Abodo rent report — cities with biggest rent gain or loss in June 2020

Source: Abodo

For my Canadian colleagues, check out the comprehensive rental report from Rentals.ca, which shows a similar flattening and decrease of rents in Canada.

Home prices hit pause

ATTOM Data Solutions gave us insight last week into what appears to be a cooling of housing prices across several U.S. metros. “The downward shift marked a striking change from price jumps earlier in 2020 and from patterns commonly seen during Spring home-buying seasons from year to year…while prices normally keep rising each May, they stayed the same or decreased this year in 84, or 53 percent, of the 160 metro areas with enough data to analyze.”

Cooling of housing prices across major U.S. cities - ATTOM Data Solutions

Source: ATTOM Data Solutions

That said, it’s interesting to note that in this volatility, several cities and states saw price gains, some above 5% month-over-month.
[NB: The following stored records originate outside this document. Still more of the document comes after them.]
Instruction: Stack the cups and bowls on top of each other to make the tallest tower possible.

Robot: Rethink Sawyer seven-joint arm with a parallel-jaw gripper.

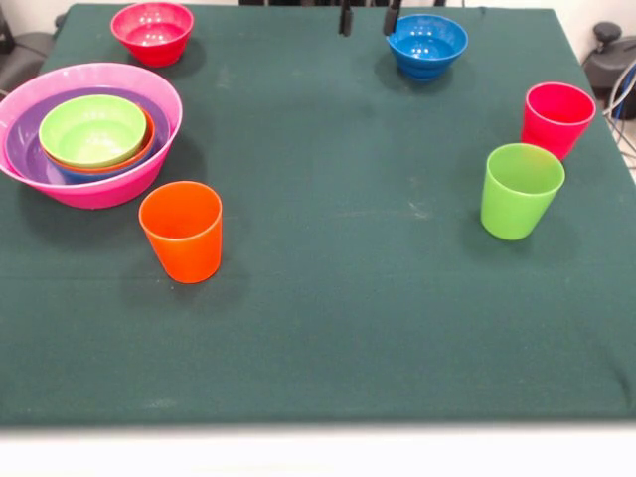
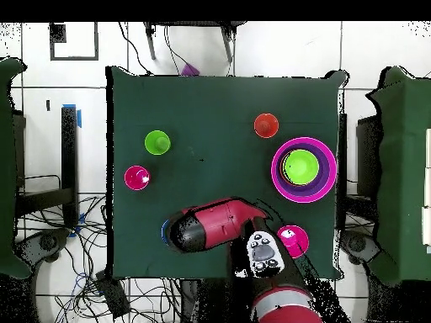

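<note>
Tower at 9 o'clock, 4-5 bowls nested | gripper over blue bowl, fingers apart, empty | next: descend, grab rim

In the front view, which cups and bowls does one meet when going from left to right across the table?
Nested stack in the pink bowl → red-pink bowl → orange cup → dark blue bowl → lime green cup → red-pink cup.
</note>
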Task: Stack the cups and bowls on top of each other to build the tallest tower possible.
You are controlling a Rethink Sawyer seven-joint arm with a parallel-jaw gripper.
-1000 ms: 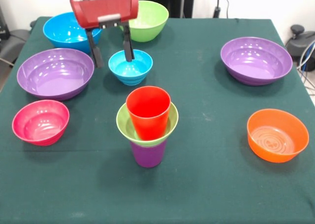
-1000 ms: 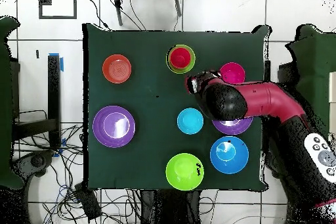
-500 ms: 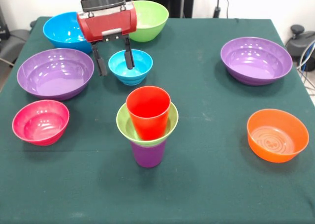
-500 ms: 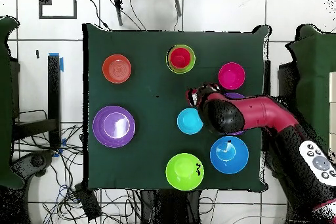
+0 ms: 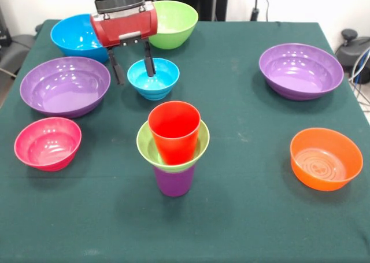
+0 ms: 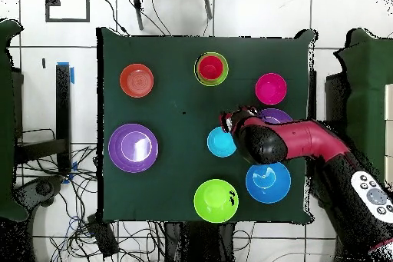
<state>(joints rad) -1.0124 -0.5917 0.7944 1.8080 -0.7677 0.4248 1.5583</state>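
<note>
Spread end effector [image 5: 132, 70] astride glossy round small blue bowl [image 5: 153, 78] rim, seemingly

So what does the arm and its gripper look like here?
The arm is glossy dark red with black sections and a white patch of dark buttons near the base. The gripper has a rounded red housing with a small silver plate under a black collar, and two thin black fingers.

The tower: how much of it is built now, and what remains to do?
Done: the tower has a purple cup at the bottom, a small lime green bowl on it and a red cup on top. In hand: the open hand straddles the rim of the small blue bowl. Left: the other six bowls are unstacked.
</note>
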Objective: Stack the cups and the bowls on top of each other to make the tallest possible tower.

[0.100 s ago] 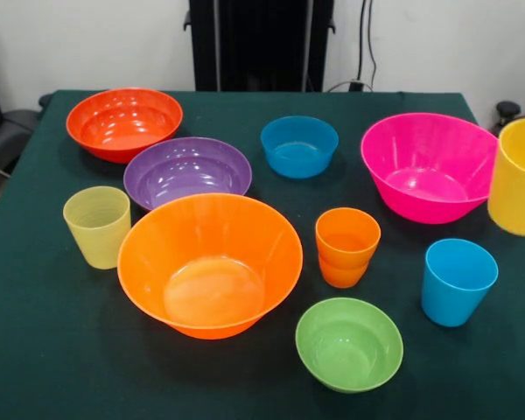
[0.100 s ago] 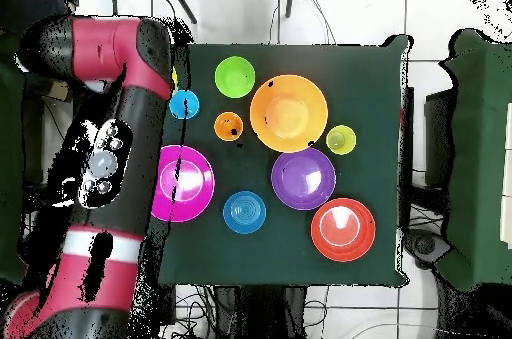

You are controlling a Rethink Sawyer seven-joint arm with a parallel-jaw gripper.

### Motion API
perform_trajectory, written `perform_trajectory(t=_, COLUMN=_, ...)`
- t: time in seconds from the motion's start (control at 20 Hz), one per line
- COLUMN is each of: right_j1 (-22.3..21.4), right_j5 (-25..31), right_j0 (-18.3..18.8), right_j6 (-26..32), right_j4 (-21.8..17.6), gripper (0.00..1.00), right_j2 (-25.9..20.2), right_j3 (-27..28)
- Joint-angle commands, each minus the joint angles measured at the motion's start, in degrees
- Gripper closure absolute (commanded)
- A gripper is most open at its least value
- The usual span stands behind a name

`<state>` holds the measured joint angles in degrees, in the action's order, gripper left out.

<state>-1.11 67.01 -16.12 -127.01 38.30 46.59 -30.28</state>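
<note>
Nothing is stacked: every vessel sits apart on the dark green tablecloth. The large orange plastic bowl stands near the front, the medium purple bowl just behind it and the red-orange bowl beyond. The hot pink large bowl sits to the right. My red and black arm hangs over the table's side; I cannot tell how my claw stands.

arm overlapping pink bowl, vessels unstacked
</note>
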Motion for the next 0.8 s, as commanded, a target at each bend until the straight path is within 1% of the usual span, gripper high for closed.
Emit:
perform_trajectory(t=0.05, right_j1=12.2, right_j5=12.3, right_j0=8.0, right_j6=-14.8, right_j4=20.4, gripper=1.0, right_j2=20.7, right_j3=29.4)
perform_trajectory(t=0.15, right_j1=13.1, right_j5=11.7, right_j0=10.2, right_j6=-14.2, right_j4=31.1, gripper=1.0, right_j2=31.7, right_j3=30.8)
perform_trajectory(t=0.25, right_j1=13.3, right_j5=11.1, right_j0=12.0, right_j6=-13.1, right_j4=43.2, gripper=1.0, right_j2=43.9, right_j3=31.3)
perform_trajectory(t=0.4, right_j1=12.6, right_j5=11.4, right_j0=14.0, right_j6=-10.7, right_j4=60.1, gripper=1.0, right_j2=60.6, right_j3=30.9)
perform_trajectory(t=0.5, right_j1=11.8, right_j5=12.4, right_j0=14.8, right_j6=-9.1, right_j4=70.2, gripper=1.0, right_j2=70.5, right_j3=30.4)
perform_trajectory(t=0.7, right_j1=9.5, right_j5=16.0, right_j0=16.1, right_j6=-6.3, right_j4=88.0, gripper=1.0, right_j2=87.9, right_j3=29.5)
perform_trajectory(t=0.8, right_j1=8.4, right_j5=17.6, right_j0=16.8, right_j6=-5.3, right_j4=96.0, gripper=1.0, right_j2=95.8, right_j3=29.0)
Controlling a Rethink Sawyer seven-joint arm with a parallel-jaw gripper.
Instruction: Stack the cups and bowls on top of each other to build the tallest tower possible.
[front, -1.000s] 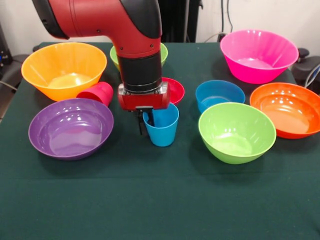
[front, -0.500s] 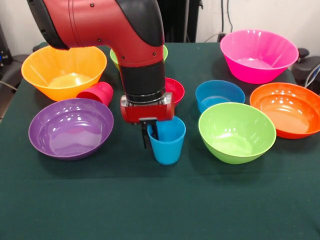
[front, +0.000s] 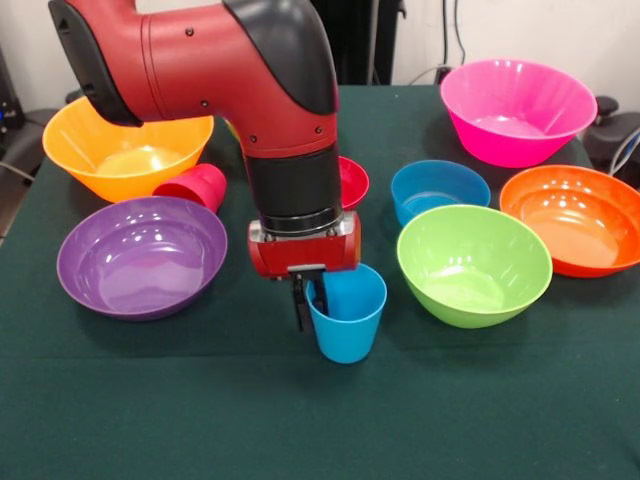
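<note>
My gripper (front: 308, 303) is shut on the left rim of the sky-blue cup (front: 349, 322), which is upright near the table's middle front. The red cup (front: 195, 186) lies on its side between the yellow-orange bowl (front: 125, 140) and the purple bowl (front: 140, 255). The small blue bowl (front: 438, 190) sits right of my arm. The small red bowl (front: 352, 181) is partly hidden behind my arm. One lime green bowl (front: 473, 263) is at the right front; the other is hidden behind my arm. No joined tower shows.
The pink bowl (front: 515, 110) stands at the back right. The orange bowl (front: 575, 218) is at the right edge. My arm (front: 260, 90) covers the table's back middle. The green cloth (front: 300, 420) spreads along the front.
My gripper has carried the sky-blue cup toward the table's front edge and a little to the right. The bowls and the red cup have not moved.
</note>
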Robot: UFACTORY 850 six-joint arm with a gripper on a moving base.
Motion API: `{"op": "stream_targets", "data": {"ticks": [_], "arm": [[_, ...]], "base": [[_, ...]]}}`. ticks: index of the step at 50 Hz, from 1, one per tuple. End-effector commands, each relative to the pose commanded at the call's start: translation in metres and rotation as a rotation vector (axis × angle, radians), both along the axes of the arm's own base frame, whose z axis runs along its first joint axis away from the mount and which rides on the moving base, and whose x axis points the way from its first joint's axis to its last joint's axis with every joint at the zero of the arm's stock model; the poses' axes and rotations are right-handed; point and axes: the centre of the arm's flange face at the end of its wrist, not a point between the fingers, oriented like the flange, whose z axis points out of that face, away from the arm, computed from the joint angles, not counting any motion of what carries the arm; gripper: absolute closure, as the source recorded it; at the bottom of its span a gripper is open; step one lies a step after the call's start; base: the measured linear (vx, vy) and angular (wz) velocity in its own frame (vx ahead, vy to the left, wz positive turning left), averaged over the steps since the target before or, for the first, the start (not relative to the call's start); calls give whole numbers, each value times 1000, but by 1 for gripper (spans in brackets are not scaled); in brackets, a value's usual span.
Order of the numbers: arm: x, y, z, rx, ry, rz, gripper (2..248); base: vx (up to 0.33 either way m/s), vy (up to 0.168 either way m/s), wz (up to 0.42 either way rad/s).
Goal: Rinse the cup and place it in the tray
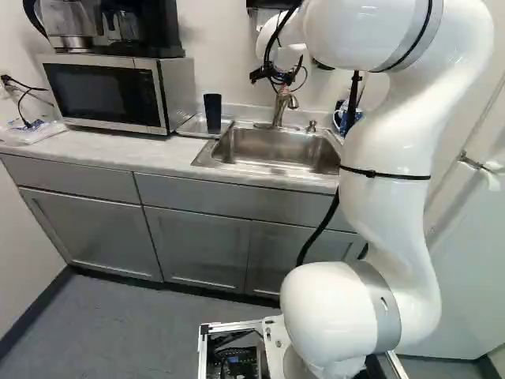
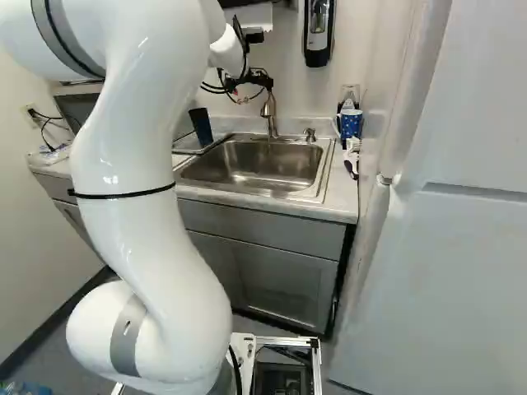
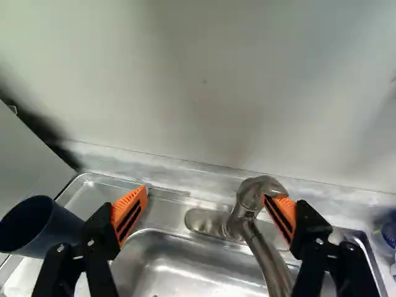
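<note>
Arm: nearest, reaching forward over the sink, with the tray and cup off to its left.
Sink: metal basin below the gripper, its rim running up close beside the tray.
Tray: shallow, low-sided, beside the sink; its rim is low enough that it should hardly hinder a grasp higher up.
Cup: dark, tall, standing upright on the tray, mouth up, just outside the gripper.
Cup, weight: probably light if empty; any water left inside would make it heavier and quicker to slop.
Cup, wall: looks like thin, fairly stiff plastic, so unlikely to shatter, though a hard pinch at the open rim may bend it.
Cup, surface: smooth, and likely slippery when wet; a firm, even squeeze would suit it.
Cup, hold: best taken around the middle of its side, from two sides; it narrows towards the foot, so a low grip might slide.
Gripper: spread wide, holding nothing, above the back of the sink.
Faucet: close by one orange pad; whether they touch is hard to judge from this angle.
</note>
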Motion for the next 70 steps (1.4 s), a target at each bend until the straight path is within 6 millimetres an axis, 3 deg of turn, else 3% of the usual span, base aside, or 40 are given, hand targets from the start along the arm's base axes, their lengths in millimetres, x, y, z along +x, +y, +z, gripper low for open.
{"op": "stream_targets", "data": {"ticks": [54, 70], "arm": [[3, 0, 2, -1, -29, 0, 3], [-9, -4, 3, -1, -23, -7, 3]], "base": [[0, 0, 0], [0, 0, 0]]}}
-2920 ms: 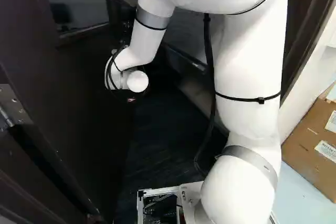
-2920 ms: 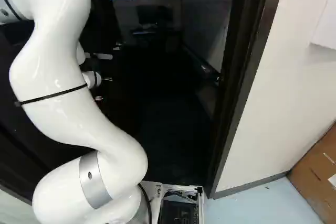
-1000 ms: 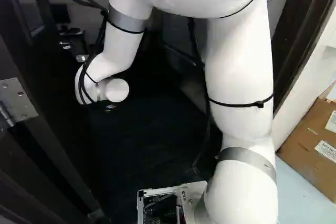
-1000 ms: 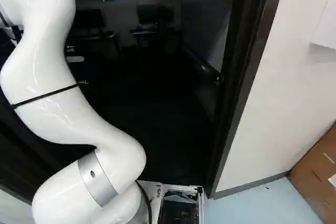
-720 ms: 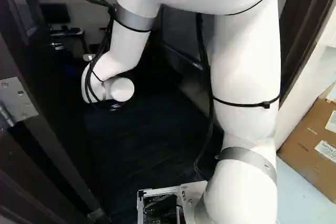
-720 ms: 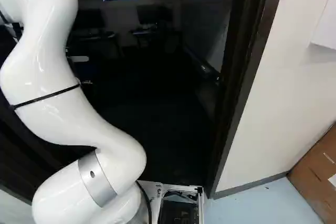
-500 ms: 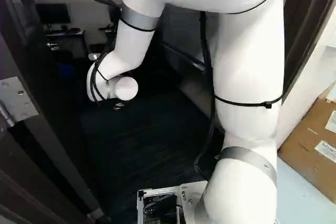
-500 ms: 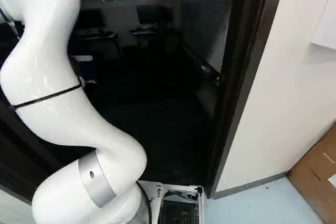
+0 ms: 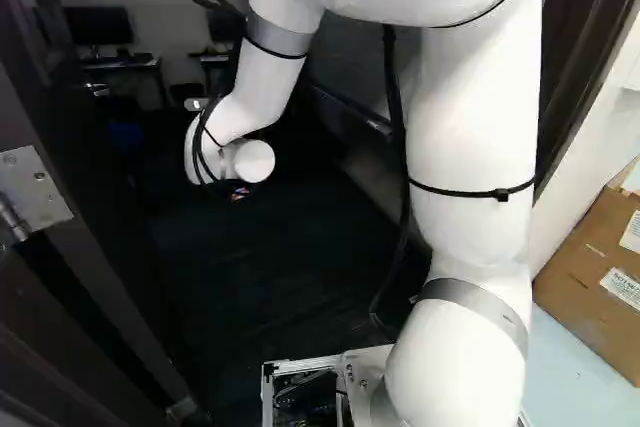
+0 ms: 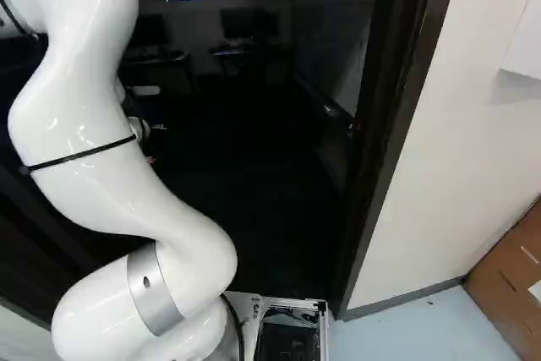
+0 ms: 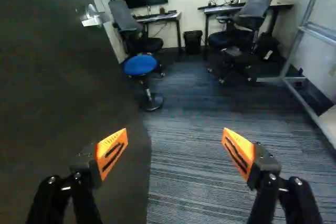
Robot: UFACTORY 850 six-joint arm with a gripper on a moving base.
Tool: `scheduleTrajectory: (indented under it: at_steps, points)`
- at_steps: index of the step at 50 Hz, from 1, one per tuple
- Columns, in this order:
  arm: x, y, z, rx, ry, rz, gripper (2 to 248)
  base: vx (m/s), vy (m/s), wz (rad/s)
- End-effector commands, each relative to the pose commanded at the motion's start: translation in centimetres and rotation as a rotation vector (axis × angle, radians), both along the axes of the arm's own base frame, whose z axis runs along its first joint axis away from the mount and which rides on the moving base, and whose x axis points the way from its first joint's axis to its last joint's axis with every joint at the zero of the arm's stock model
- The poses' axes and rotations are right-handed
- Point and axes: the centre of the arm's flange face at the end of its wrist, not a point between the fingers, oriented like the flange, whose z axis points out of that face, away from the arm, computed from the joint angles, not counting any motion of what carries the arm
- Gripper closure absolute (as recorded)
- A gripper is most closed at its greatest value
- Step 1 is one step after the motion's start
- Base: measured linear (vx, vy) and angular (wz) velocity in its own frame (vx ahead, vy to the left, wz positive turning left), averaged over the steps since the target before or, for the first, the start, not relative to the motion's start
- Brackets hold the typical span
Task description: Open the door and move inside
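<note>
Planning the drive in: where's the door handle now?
In the wrist view, the handle is on the door near its far edge, ahead of the hand and off to one side, a grey chair beyond.

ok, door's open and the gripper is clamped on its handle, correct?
No, the gripper isn't on the handle. The wrist view shows its fingers wide apart, gripping nothing, with the handle farther ahead. The door is open, as you say.
</note>
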Motion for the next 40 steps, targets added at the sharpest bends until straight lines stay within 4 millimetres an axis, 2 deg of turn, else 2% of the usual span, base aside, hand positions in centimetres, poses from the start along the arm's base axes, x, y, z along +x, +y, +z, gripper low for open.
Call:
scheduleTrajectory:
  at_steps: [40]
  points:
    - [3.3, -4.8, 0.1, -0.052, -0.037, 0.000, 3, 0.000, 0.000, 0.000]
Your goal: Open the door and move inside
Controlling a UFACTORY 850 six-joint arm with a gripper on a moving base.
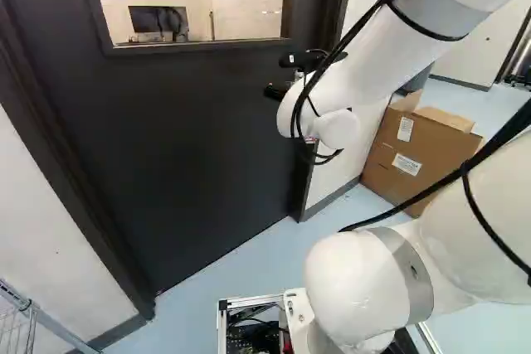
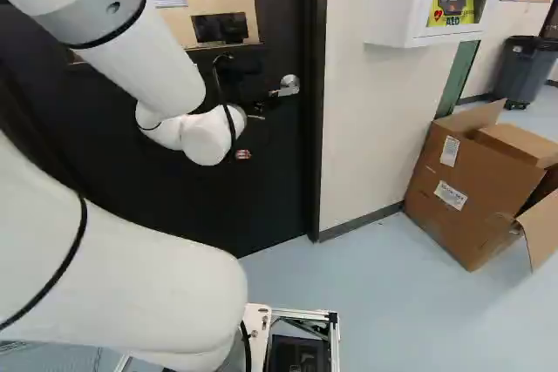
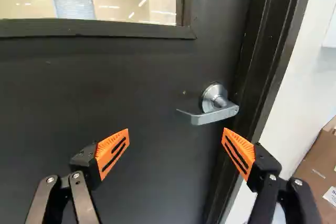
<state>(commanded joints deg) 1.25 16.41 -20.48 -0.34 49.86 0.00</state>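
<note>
While nothing is gripped, the two fingers with orange pads on the black gripper stand wide apart, facing the door. The silver metal lever handle sits ahead of them, towards the right finger, its free end pointing left. From where I stand, the step in hand looks like reaching for that lever. I'd ease the gripper right and up a little, then roll the wrist so the fingers can take the lever from above and below, out near its free end for leverage. Then turn it down in an arc; a straight pull could slip off. Mind the right finger against the dark door frame. The dark flat door looks shut; I can't tell which way it swings, so test it gently. Farther right, the open brown cardboard box seems off the path in.
</note>
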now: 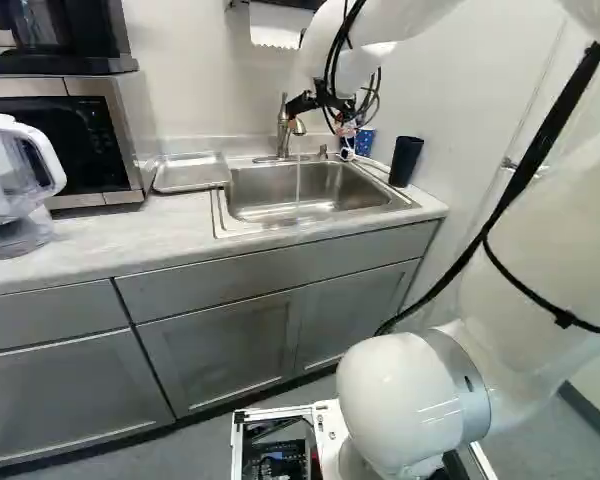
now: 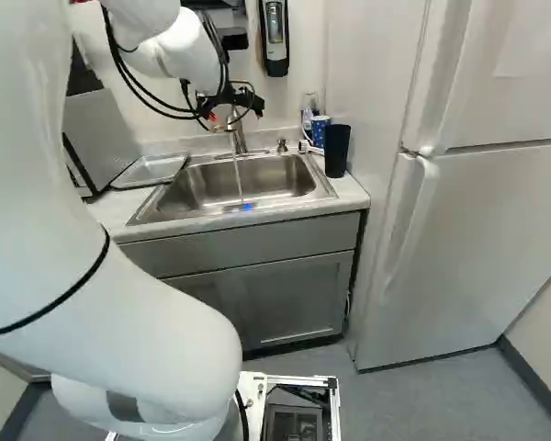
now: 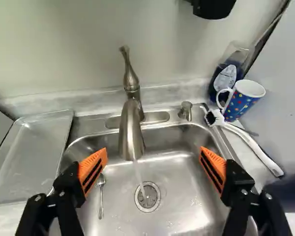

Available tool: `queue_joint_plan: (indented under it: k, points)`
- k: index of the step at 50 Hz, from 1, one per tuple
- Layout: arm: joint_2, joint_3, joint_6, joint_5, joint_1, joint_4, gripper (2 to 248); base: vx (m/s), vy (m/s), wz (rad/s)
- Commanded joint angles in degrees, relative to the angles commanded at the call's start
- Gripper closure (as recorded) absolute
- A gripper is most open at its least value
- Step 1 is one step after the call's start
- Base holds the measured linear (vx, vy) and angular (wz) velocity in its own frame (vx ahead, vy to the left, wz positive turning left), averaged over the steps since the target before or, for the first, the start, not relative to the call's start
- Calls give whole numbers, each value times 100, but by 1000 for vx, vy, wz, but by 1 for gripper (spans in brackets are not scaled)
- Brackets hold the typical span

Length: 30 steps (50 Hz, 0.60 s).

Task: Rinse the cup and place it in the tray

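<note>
End effector [image 2: 231, 112] was observed above the sink [image 3: 187, 172], fingers spread wide apart, with nothing held between them. In the wrist view, the faucet [image 3: 131, 130] is seen between and ahead of the orange pads [image 3: 93, 169]; a thin stream of water is being run from its spout toward the drain [image 3: 147, 196]. A spoon [image 3: 102, 191] is noted on the basin floor near the drain.

The blue dotted mug [image 3: 242, 101] is located upright on the bench [image 1: 90, 245], by the sink's rear corner, at the right of the sink in both base views. A brush [image 3: 250, 142] and a bottle of blue liquid [image 3: 228, 73] are found beside it; a dark tumbler [image 1: 404, 160] is placed nearer the front. The metal tray [image 1: 192, 172] is positioned on the sink's opposite side.
</note>
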Motion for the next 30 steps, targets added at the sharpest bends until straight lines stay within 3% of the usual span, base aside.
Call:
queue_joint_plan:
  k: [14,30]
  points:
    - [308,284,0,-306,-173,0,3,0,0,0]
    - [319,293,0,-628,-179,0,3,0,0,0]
ATTOM concludes “That suggests that the nearly unbroken run of increases since 2012 across most of the country is far from over.”

As for luxury homes, new Redfin data shows that median sales prices for this asset class dropped nationally by 2.3% year-over-year in June. This is the biggest decline seen since 2015, however, the sale price in the top 5% of luxury homes, rose 3.5% over the same period.

As we see a supply crunch for more affordable homes, Zillow reports similar findings in the luxury market: New listings of high-end homes jumped. “As of the week ending June 20, new listings of more-affordable homes were down 29% from a year ago, compared to just a 9% difference between this year and last for the most-expensive listings.”

According to Sabrina Speianu of Realtor.com, their data shows a continued lack of housing inventory, which has buoyed prices across most U.S. metros. Specifically, national inventory dropped 27% year-over-year, newly listed homes also dropped by 19%, and the median listing price rose 5% to $343,000.

COVID-19 impact on big cities

Large cities are feeling a big impact as a result of COVID-19. Aditi Roy of CNBC reports on the dramatic impact work from home (WFH) policies are having on tech hubs. Roy quotes Zumper CEO Anthemos Georgiades: “The very real move of many mainly technology employers to a future of remote work, meaning millions of employees now looking outside of dense metropolitan areas for their next home now that their commute time is no longer a factor.”

Sophie Alexander of Bloomberg reports that although San Francisco saw major rent declines, more affordable neighboring locations saw price increases. For instance, while the Bay area generally saw rent declines month-over-month, Oakland saw a rent increase of 4.5%.

This is leading many to think of innovative ways to use underutilized spaces. For instance, Patrick Sisson of Bloomberg City Lab reports on some interesting stories of the impact on the retail sector, and how some developers are betting that newly empty malls can mix housing with stores and unique community spaces.

Retail is a major economic driver for larger U.S. metros, and the impact of COVID-19 on them has been decisive. For an insightful presentation of the data surrounding this, take a read of Jennifer A. Kingson’sAxios article titled, The impending retail apocalypse.

In a great discussion on this topic as it relates to New York City, see NPR’s audio discussion titled, COVID-19 Pandemic Pushes Many In New York City To Suburbs.